Benefits: Your core will be challenged from moving your legs above your body to keeping your balance.
3. Back Squat (10 reps x 3 sets)
Tip: Failing to squat deep consistently is the worst mistake a squatter can make. The best way to avoid this fault is to start squatting with bodyweight or a lightly loaded bar. This helps you engrain technical patterns important for mobility and flexibility so you can hit proper depth with a flat spine. Repeating this process helps the body adapt to the desired position because the posterior chain muscles learn to fire hard.
Benefit: Aside from your legs, your back is the big group being worked here.
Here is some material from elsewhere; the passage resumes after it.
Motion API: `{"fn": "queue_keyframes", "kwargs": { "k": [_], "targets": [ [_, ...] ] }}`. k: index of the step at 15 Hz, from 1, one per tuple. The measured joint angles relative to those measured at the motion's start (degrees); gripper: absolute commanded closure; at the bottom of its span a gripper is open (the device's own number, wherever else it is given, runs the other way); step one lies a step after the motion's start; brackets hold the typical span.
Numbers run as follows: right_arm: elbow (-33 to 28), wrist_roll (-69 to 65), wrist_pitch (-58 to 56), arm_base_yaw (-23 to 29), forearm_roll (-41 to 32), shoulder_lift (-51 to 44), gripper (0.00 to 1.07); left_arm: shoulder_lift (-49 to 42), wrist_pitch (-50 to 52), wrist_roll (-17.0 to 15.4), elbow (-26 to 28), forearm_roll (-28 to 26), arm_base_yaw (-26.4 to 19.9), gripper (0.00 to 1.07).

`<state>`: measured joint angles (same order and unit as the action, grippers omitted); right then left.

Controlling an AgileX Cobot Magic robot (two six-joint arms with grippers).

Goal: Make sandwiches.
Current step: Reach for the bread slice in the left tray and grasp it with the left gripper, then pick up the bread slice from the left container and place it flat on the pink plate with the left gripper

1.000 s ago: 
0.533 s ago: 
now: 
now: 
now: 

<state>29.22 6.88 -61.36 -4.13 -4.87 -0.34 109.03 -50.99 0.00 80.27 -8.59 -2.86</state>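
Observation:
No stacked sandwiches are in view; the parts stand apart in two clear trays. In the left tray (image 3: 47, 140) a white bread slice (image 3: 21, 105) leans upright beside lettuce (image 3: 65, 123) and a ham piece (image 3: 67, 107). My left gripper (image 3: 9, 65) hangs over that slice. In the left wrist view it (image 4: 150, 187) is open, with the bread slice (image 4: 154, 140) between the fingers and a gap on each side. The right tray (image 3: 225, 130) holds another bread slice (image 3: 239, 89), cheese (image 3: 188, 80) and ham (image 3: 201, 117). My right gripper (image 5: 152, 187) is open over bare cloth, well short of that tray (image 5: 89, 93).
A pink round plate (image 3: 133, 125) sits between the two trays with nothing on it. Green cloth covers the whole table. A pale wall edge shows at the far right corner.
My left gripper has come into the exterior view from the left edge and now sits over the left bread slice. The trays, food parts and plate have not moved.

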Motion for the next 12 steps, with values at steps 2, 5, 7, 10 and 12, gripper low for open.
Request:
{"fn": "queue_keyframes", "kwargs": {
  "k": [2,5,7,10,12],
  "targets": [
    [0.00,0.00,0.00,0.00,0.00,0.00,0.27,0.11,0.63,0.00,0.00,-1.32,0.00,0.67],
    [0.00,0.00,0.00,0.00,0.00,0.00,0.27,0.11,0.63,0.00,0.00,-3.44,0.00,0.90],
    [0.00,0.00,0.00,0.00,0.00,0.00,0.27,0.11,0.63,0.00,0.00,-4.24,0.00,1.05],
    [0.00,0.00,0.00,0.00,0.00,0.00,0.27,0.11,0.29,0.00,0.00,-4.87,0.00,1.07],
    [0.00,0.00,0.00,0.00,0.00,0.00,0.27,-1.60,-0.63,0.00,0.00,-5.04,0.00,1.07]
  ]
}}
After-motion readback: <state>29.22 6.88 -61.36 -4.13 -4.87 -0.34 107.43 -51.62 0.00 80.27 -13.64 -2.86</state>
Don't forget the leg drive as you come up which also benefits your lower body.
4. Shoulder Press (10 reps x 3 sets)
Tip: Step to the bar and grab it just outside shoulder width, making sure to keep your forearms and elbows tucked closely to your serratus anterior. As you press, try to keep your elbows in as tight as possible during the entire movement.
Benefit: This is great for your entire upper body, not just your shoulders.
5. Deadlift (10 reps x 3 sets)
Tip: Keep the natural arch in your lower back when you Deadlift. Don’t let it round or you’ll compress the front part of your spinal discs. Don’t hyper-extend your lower back either or you’ll squeeze the back part. Excess rounding or arching during heavy Deadlifts will result in spinal injuries like herniated discs.
Benefit: Deadlifts are compound exercises that require the use of all your major muscle groups.